This rare photograph appears from the front line taken by a Belgian officer.  It shows Lt. Cdr. Spenser Grey with Sopwith “Churchill” No.149 “after a daring raid on Dusseldorf” almost certainly on 23rd September and quite possibly when he landed out looking for fuel.

On 4th October 1914 a small British force of Royal Marines reaches Antwerp.  Morale in the city is low from the pounding by the Germans.

On 6th October King Albert makes the decision to abandon the city.  He leaves for Ostend with the Belgian Government on the 7th September to be followed by streams of refugees in every possible form of transport.

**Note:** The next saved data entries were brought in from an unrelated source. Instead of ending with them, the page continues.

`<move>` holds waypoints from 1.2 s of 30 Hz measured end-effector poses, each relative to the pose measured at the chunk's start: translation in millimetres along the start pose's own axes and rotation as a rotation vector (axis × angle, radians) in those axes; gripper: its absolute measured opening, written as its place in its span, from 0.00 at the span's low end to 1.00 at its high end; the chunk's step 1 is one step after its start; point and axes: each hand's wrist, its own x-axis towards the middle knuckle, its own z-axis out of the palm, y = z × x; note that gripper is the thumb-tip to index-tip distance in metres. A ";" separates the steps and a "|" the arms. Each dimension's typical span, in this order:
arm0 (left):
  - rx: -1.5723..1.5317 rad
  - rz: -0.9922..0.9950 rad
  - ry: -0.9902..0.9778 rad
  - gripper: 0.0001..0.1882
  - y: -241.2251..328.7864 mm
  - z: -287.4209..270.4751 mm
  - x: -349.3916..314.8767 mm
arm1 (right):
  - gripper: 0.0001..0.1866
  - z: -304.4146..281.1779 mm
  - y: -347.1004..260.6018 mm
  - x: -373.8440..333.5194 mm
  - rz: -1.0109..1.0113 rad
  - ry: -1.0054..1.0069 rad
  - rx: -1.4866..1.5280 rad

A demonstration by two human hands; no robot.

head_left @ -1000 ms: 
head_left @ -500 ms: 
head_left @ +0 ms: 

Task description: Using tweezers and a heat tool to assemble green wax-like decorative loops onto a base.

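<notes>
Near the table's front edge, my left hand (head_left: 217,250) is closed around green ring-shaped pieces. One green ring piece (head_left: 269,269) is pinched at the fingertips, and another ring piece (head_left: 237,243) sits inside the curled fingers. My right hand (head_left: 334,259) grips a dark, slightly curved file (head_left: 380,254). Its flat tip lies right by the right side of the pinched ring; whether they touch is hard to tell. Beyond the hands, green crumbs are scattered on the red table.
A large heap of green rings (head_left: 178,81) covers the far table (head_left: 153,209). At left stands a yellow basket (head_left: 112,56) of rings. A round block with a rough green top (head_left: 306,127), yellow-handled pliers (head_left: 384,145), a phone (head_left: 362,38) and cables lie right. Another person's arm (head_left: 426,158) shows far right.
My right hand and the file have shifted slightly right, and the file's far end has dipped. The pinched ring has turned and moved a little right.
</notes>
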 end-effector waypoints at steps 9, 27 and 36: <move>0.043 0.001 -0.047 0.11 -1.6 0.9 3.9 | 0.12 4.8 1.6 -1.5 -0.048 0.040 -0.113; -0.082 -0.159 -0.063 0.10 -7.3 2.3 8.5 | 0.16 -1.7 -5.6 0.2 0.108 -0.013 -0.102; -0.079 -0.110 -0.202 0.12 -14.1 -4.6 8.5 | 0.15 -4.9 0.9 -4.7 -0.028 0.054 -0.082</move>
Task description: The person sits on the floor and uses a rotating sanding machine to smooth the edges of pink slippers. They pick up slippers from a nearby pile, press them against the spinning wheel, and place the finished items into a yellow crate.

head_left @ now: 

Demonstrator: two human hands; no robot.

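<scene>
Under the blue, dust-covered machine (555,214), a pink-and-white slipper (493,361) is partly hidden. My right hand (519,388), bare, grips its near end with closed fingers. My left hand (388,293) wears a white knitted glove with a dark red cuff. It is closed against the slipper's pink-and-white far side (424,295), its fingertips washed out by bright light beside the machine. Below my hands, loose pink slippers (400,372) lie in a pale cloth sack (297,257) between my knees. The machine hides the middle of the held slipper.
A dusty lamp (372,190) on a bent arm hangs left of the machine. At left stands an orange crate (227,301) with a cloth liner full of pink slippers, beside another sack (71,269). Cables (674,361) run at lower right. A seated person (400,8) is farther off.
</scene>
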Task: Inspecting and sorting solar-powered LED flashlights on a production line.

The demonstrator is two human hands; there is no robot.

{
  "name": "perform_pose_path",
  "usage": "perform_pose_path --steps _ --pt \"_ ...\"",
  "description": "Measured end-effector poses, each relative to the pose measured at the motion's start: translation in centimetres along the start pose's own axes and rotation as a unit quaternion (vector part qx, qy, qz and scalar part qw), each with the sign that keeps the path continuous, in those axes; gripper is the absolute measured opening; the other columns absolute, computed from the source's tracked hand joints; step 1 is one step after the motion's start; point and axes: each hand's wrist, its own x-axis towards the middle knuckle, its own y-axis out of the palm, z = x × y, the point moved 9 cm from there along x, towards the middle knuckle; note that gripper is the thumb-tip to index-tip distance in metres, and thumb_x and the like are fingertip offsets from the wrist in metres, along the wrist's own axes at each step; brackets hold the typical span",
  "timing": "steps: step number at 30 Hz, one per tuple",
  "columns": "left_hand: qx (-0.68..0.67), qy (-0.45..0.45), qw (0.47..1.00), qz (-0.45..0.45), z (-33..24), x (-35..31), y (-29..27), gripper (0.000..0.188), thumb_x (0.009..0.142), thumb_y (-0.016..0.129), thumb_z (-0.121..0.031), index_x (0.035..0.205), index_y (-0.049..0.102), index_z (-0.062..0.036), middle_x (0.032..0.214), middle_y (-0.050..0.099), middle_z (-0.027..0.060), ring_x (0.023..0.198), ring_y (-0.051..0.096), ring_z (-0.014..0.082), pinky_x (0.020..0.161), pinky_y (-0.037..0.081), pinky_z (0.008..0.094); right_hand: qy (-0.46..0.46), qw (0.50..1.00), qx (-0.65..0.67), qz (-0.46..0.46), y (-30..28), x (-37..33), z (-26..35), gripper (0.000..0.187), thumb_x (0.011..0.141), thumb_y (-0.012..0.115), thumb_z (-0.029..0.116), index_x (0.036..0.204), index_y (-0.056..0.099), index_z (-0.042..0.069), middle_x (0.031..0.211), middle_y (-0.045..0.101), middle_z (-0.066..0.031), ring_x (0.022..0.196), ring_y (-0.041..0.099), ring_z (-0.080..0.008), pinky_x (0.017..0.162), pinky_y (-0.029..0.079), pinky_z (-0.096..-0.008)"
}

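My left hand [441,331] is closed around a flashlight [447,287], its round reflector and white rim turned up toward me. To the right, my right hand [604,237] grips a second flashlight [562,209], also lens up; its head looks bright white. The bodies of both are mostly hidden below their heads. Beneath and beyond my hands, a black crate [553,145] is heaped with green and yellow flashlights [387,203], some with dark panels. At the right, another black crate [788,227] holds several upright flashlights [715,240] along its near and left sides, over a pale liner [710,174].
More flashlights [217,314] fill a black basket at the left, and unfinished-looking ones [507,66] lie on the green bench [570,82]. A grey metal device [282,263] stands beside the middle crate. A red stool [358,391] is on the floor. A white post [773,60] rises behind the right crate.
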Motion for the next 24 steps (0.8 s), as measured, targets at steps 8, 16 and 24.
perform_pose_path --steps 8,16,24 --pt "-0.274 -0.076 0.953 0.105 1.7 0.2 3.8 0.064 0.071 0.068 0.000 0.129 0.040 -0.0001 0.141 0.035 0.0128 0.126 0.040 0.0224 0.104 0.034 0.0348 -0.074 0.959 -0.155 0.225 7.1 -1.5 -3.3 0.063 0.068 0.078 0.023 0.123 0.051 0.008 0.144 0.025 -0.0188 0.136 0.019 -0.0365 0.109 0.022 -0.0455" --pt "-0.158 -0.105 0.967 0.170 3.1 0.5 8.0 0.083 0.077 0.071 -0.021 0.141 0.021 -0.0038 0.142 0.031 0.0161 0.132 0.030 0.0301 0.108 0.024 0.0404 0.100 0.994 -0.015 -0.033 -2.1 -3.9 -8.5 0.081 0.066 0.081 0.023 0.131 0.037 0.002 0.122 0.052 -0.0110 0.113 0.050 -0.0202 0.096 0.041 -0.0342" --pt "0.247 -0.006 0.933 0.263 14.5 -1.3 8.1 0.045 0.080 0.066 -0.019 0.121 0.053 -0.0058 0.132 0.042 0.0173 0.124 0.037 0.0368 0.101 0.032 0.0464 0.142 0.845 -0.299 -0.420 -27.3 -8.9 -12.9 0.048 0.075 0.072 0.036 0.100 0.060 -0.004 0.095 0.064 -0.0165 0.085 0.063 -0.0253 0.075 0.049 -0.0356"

Meanwhile on 6th October the Seventh Division of the British Army and the Third Cavalry Division start arriving at Zeebrugge and Ostend in a last ditch attempt to hold the French and Belgian coast.  Their first role however is to cover the Belgian retreat along the coast.

The Royal Naval Air Service is keen to acquire more Sopwith high-speed scouts.

On 7th October Sopwith receive an order for “Tabloid” Scout No.1213.  This is to be built from parts already made for the Italian licence holder’s sample airframe which might explain why the order is only priced at £430.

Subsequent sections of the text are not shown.